A World Family Portrait

A Project of the RISC Consortium

The Consortium for Comparative Research on Regional Integration and Social Cohesion (RISC) unites scholars from different continents in cross-regional dialogue on the human and environmental impacts of regional integration processes. In accordance with this vision, the RISC Consortium is proud to invite scholars, practitioners, journalists, photographers, etc. to submit written and photographic contributions in English French or Spanish to a series of volumes entitled “A World Family Portrait.” These volumes will present a contemporary reflection on the human condition through the presentation and analysis of life challenges and opportunities. The goal of these publications is not simply to document world events/social conditions but to engage readers through photography and prose in a dialogue focusing on the evolution of our world and humanity’s place in it. Relevant historical contributions are also welcome. In addition to the project’s final publications, a photographic exhibit will be organized, as will a virtual exhibition on the web portal of the RISC Consortium (www.risc.lu).

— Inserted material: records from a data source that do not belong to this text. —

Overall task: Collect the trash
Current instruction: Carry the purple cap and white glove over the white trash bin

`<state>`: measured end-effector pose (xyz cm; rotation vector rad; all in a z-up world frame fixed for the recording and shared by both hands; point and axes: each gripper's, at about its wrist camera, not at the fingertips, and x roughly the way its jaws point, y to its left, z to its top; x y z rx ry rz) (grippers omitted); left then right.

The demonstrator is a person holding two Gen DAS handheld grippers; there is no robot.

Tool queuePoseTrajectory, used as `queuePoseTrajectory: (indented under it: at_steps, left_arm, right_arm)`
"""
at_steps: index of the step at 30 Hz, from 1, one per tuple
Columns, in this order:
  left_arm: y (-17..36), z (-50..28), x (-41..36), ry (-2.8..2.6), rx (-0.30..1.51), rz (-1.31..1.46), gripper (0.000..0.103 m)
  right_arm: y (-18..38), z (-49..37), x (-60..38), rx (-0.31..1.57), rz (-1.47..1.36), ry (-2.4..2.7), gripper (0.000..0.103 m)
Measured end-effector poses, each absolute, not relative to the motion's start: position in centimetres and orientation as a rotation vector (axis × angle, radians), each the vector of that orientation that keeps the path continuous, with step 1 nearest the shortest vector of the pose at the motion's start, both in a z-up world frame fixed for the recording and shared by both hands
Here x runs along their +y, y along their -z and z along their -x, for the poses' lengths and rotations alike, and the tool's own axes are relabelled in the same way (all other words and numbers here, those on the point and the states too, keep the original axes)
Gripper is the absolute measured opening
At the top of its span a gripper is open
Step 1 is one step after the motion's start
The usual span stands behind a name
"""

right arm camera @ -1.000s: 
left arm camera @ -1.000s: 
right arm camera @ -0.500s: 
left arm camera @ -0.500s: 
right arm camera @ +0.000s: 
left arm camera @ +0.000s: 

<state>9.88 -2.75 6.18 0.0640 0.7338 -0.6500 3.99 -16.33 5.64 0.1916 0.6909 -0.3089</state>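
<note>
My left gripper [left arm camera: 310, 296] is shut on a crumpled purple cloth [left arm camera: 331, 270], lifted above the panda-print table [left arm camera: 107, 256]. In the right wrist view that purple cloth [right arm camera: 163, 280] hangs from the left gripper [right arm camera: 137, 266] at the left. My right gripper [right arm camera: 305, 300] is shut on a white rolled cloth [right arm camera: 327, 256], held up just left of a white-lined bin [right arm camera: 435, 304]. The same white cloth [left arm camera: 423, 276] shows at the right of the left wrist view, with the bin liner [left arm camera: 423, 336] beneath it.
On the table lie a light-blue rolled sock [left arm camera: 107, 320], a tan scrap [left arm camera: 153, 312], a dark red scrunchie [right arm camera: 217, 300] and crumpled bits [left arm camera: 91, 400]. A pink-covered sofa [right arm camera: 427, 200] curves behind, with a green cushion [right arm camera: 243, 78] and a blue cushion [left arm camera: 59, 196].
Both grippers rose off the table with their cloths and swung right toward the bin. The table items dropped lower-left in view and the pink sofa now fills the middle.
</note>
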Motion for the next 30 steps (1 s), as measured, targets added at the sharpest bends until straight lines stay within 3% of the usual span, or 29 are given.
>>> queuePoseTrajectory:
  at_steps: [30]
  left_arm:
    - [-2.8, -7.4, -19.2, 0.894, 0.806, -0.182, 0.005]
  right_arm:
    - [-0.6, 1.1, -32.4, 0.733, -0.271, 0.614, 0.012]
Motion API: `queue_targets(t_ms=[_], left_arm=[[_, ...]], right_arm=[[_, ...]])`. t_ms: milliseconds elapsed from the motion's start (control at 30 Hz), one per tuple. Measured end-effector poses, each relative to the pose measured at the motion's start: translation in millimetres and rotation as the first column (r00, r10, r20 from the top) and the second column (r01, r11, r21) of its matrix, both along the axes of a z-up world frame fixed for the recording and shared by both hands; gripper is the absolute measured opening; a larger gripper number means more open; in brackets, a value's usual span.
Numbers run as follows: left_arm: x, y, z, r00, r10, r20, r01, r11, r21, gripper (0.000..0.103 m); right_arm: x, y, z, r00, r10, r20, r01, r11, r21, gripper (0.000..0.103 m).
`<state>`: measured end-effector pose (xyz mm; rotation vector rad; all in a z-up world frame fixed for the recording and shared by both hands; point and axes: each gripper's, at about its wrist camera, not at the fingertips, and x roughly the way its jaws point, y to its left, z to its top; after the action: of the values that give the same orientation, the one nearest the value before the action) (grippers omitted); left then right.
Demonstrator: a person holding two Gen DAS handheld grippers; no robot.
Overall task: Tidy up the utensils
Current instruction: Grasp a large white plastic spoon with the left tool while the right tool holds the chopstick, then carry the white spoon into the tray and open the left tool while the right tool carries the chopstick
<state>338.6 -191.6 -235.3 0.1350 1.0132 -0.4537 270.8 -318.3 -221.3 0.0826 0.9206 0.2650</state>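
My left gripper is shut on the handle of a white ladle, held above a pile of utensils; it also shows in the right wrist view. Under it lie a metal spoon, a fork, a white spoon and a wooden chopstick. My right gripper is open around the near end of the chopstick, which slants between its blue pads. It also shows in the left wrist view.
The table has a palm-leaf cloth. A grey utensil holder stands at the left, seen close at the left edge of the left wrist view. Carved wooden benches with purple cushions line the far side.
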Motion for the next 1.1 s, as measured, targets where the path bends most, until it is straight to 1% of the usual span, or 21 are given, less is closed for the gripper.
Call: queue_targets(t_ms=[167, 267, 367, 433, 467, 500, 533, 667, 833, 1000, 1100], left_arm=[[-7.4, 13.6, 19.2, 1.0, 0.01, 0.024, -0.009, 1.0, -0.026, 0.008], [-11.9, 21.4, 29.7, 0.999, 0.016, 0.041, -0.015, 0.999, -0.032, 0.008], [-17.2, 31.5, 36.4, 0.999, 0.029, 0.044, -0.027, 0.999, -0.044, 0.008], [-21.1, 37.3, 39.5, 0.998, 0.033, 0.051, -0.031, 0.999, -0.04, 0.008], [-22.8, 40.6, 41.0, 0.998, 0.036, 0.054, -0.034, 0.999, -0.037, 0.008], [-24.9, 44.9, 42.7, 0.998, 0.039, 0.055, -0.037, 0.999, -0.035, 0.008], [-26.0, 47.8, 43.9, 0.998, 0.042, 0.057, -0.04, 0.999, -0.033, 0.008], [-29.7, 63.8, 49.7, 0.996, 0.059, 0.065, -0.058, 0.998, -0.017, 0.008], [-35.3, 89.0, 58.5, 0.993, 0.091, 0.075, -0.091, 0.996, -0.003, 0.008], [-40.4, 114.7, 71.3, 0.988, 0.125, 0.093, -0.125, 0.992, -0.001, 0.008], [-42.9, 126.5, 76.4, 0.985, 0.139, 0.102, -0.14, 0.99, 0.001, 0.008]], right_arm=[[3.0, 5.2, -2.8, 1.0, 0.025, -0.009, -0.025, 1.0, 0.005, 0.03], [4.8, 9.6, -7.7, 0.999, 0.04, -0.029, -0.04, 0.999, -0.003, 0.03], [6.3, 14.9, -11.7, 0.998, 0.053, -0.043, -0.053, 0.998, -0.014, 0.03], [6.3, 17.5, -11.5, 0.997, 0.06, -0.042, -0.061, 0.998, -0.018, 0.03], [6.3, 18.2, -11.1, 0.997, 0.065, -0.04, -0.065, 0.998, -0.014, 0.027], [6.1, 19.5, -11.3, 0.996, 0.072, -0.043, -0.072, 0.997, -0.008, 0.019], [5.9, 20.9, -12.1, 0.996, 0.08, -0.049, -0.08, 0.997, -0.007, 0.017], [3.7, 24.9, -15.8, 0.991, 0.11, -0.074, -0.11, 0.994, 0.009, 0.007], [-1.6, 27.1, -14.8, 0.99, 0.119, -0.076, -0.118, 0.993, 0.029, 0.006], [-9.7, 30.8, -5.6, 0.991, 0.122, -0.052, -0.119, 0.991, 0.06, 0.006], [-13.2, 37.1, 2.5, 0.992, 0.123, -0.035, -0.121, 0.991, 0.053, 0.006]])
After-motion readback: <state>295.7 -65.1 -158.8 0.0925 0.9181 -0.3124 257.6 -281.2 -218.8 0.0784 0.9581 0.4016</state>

The project is inspired by Edward Steichen’s photographic exhibition “The Family of Man” which opened at New York’s Museum of Modern Art in 1955. “The Family of Man” shows mankind in different physical, psychological and emotional states from birth to death. It transcends cultural boundaries and unites humanity through our common characteristics. The exhibition documents the evolution of society and initiates a dialogue with viewers on social issues.

Interested contributors should go to the “World Family Portrait” link at www.risc.lu where texts and photographs can be uploaded along with basic information such as author name(s), correspondence address, institutional affiliation, and current position. Articles should be approximately 500 words in length. Images should be submitted in a JPEG format at a resolution, at this stage, of approximately 1900×1600 pixels. All materials must be original.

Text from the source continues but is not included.